31

Many a times when manually grepping through a file, there are so many comments that your eyes glaze over and you start to wish there was a way in which you just could show it to display only those lines which have no comments.

Is there a way to skip comments with cat or another tool? I am guessing there is a way and it involves a regular-expression. I want it just to display and not actually remove any lines or such.

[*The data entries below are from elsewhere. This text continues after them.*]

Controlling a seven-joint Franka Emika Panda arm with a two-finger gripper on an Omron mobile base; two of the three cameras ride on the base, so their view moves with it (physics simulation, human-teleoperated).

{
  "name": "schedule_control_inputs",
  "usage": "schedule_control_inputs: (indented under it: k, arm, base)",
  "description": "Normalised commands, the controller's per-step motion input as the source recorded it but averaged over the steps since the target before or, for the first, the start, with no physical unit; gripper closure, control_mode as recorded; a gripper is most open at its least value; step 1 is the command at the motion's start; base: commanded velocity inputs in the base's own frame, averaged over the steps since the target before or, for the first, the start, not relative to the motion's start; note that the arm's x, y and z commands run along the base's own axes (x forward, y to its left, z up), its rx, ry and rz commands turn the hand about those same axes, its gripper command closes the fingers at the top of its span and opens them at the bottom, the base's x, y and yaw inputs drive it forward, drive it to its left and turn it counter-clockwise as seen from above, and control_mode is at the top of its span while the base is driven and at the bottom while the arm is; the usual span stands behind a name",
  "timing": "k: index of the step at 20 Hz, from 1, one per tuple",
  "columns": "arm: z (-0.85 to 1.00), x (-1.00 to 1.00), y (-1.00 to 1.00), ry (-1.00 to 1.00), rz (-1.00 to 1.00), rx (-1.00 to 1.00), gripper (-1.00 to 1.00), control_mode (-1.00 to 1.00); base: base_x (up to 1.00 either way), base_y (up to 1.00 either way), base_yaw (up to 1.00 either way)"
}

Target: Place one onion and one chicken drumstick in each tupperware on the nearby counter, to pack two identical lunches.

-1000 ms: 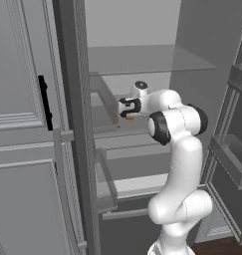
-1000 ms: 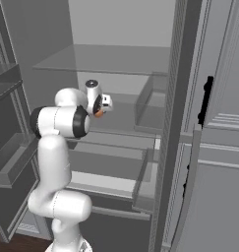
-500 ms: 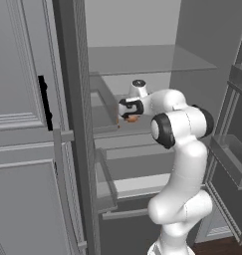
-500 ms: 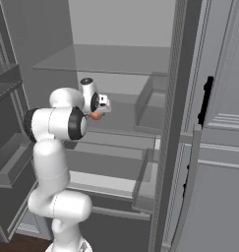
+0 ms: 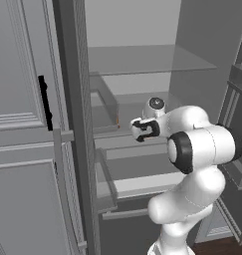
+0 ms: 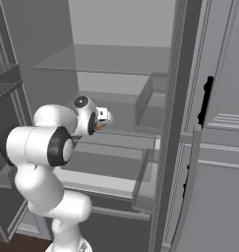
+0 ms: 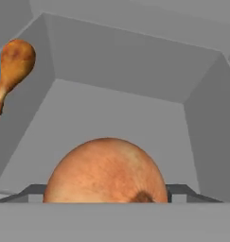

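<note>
The arm reaches into an open grey cabinet with glass shelves, and the gripper (image 5: 138, 130) sits at mid-shelf height inside it. In the hand view an onion (image 7: 106, 171) lies directly ahead of the camera, low and centred, resting on the grey floor of a box-like compartment. A chicken drumstick (image 7: 12, 69) lies against the left wall of that compartment, well apart from the onion. In the right base view a small orange patch shows at the gripper (image 6: 100, 125), which is probably the same onion. Whether the fingers are spread around the onion or already pinching it cannot be told: the fingertips are hidden in the hand view and too small to read in the base views.

Judged step: securing the first onion for transfer to a tupperware.

Recommendations for doing this well:
- Keep the onion centred between the fingers. A smooth ball is likely to roll or squirt aside if the pads meet it off its widest line.
- Close firmly but evenly, then confirm the hold with a small lift before any wide swing.
- Withdraw straight back out of the compartment, staying clear of its side walls and the shelf above.
- Leave the drumstick undisturbed for a later pick.
</note>
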Motion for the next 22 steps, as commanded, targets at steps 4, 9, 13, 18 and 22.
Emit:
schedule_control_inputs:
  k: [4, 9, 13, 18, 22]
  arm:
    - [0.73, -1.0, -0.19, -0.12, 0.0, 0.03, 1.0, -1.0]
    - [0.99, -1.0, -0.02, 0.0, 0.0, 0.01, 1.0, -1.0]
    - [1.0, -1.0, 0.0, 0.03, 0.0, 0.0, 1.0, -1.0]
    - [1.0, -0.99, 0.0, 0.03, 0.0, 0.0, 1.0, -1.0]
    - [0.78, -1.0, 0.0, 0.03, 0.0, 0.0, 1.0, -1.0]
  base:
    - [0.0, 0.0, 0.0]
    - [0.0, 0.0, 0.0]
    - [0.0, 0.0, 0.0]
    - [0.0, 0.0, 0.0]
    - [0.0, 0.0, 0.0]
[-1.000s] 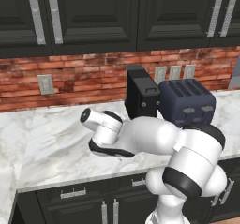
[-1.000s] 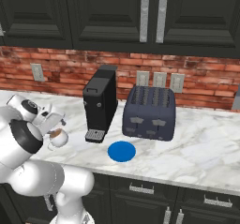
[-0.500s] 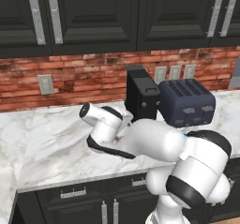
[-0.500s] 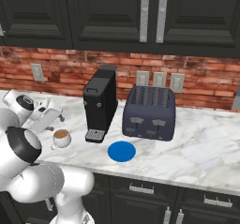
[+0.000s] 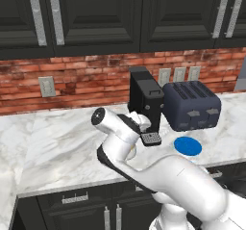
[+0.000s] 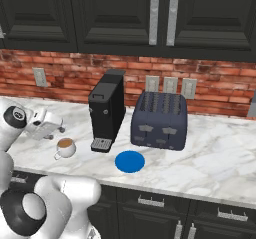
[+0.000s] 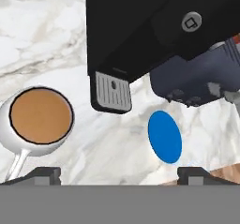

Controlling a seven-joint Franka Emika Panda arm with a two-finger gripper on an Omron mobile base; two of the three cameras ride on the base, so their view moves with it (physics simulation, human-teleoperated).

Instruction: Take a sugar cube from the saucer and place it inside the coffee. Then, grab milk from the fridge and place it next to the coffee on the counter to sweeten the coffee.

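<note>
The coffee (image 6: 65, 147) is a white cup of brown liquid standing on the marble counter (image 6: 215, 148), left of the black coffee machine. In the hand view the coffee (image 7: 40, 116) lies at the lower left and the blue saucer (image 7: 165, 136) at the lower right, its top bare. The same saucer (image 6: 130, 161) (image 5: 187, 146) sits in front of the machine and toaster. My gripper (image 6: 54, 129) hovers just above and left of the cup. In the hand view the gripper (image 7: 119, 174) is open with nothing between its tips. The sugar cube, the milk and the fridge are out of view.
A black coffee machine (image 6: 107, 110) stands behind the cup, its drip tray (image 7: 112, 91) close by. A dark blue toaster (image 6: 160, 120) sits to its right. A brick wall and black upper cabinets rise behind. Bare marble stretches left (image 5: 57, 142).
The hand has lifted off the cup and drawn back to its left and a little higher. The jaws stayed open. Cup and saucer have not moved.
</note>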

Comments are in the form of # and I'm using zsh as my xterm.

shirish
  • 12,356

7 Answers7

35

Well, that depends on what you mean by comments. If just lines without a # then a simple:

grep -v '#'

might suffice (but this will call lines like echo '#' a comment). If comment lines are lines starting with #, then you might need:

grep -v '^#'

And if comment lines are lines starting with # after some optional whitespace, then you could use:

grep -v '^ *#'

And if the comment format is something else altogether, this answer will not help you.

14

Just grepping will never be able to remove all comments (or comments only) because grep does not understand the language that it is going through. To understand what is a comment and what isn't one you need a lexer that understand that particular language.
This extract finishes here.